◆ **Exercise description**:
Each line below needs to be restated word for word.

◆ **Material provided**:

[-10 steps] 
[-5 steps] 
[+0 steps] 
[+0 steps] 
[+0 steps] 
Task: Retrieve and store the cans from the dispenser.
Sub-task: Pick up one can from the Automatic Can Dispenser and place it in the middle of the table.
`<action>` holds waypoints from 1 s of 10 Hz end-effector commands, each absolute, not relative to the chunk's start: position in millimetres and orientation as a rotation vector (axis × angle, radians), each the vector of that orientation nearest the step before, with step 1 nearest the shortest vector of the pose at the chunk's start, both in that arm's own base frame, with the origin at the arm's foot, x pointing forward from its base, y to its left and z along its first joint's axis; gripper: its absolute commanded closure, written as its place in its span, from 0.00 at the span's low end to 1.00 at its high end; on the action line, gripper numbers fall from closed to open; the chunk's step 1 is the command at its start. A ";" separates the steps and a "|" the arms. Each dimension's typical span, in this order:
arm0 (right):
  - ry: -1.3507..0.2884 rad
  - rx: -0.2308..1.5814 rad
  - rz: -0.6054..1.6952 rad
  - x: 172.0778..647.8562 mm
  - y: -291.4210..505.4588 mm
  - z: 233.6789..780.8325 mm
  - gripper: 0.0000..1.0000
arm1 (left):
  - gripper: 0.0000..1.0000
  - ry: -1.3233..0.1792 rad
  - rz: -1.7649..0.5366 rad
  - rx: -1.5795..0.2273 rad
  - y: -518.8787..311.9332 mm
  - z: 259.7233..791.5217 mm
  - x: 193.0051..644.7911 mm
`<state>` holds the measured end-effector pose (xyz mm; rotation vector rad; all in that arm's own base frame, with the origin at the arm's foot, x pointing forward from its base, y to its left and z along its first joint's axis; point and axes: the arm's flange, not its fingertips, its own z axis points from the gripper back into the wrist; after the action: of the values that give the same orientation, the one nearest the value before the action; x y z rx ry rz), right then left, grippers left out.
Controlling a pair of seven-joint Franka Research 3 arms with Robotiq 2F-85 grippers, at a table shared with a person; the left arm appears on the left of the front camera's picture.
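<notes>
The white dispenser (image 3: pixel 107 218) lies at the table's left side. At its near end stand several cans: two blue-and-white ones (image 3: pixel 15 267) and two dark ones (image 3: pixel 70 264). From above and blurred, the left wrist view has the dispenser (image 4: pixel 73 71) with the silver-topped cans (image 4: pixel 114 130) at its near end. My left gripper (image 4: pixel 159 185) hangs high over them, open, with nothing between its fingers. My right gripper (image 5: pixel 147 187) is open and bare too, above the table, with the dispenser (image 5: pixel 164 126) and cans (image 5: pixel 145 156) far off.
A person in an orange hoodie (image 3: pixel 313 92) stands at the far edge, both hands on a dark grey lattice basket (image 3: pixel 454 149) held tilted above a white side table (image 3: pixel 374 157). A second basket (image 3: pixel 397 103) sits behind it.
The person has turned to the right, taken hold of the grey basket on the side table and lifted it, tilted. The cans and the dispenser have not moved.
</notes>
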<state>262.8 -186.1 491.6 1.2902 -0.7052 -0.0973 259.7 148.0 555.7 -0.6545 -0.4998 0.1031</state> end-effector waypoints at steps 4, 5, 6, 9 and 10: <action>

◆ **Solution to this exercise**:
[-10 steps] 
[-5 steps] 
[+0 steps] 
[+0 steps] 
[+0 steps] 
Task: Retrieve and store the cans from the dispenser.
Sub-task: Pick up one can from the Automatic Can Dispenser and place it in the middle of the table.
`<action>` holds waypoints from 1 s of 10 Hz end-effector commands, each absolute, not relative to the chunk's start: position in millimetres and orientation as a rotation vector (axis × angle, radians), each the vector of that orientation nearest the step before, with step 1 nearest the shortest vector of the pose at the chunk's start, both in that arm's own base frame, with the origin at the arm's foot, x pointing forward from its base, y to its left and z along its first joint's axis; gripper: its absolute commanded closure, written as its place in its span, from 0.00 at the span's low end to 1.00 at its high end; on the action line, gripper numbers fall from closed to open; the chunk's step 1 is the command at its start. A ";" separates the steps and a "|" the arms. Each dimension's typical span, in this order:
arm0 (right):
  - ry: -1.3507..0.2884 rad
  - rx: -0.2308..1.5814 rad
  - rz: -0.6054..1.6952 rad
  - x: 172.0778..647.8562 mm
  - y: -291.4210..505.4588 mm
  - z: 233.6789..780.8325 mm
  - gripper: 0.0000..1.0000
arm1 (left):
  - gripper: 0.0000..1.0000
  - ry: -1.3233..0.1792 rad
  - rz: -1.7649..0.5366 rad
  - rx: -1.5795..0.2273 rad
  - y: -518.8787..311.9332 mm
  - z: 259.7233..791.5217 mm
  - x: 193.0051..644.7911 mm
`<state>` holds the measured end-effector pose (xyz mm; rotation vector rad; all in that arm's own base frame, with the origin at the arm's foot, x pointing forward from its base, y to its left and z along its first joint's axis; point and axes: the arm's flange, not its fingertips, its own z axis points from the gripper back into the wrist; after the action: of the values that give the same orientation, the one nearest the value before the action; x y z rx ry rz), right then left, grippers left out.
Controlling a pair of seven-joint Franka Research 3 arms with Robotiq 2F-85 grippers, at a table shared with a person; the left arm appears on the left of the front camera's picture.
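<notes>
The white dispenser (image 3: pixel 107 218) lies at the table's left side. At its near end stand several cans: two blue-and-white ones (image 3: pixel 15 267) and two dark ones (image 3: pixel 70 264). From above and blurred, the left wrist view has the dispenser (image 4: pixel 73 71) with the silver-topped cans (image 4: pixel 114 130) at its near end. My left gripper (image 4: pixel 159 185) hangs high over them, open, with nothing between its fingers. My right gripper (image 5: pixel 147 187) is open and bare too, above the table, with the dispenser (image 5: pixel 164 126) and cans (image 5: pixel 145 156) far off.
A person in an orange hoodie (image 3: pixel 313 92) stands at the far edge, both hands on a dark grey lattice basket (image 3: pixel 454 149) held tilted above a white side table (image 3: pixel 374 157). A second basket (image 3: pixel 397 103) sits behind it.
The person has turned to the right, taken hold of the grey basket on the side table and lifted it, tilted. The cans and the dispenser have not moved.
</notes>
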<state>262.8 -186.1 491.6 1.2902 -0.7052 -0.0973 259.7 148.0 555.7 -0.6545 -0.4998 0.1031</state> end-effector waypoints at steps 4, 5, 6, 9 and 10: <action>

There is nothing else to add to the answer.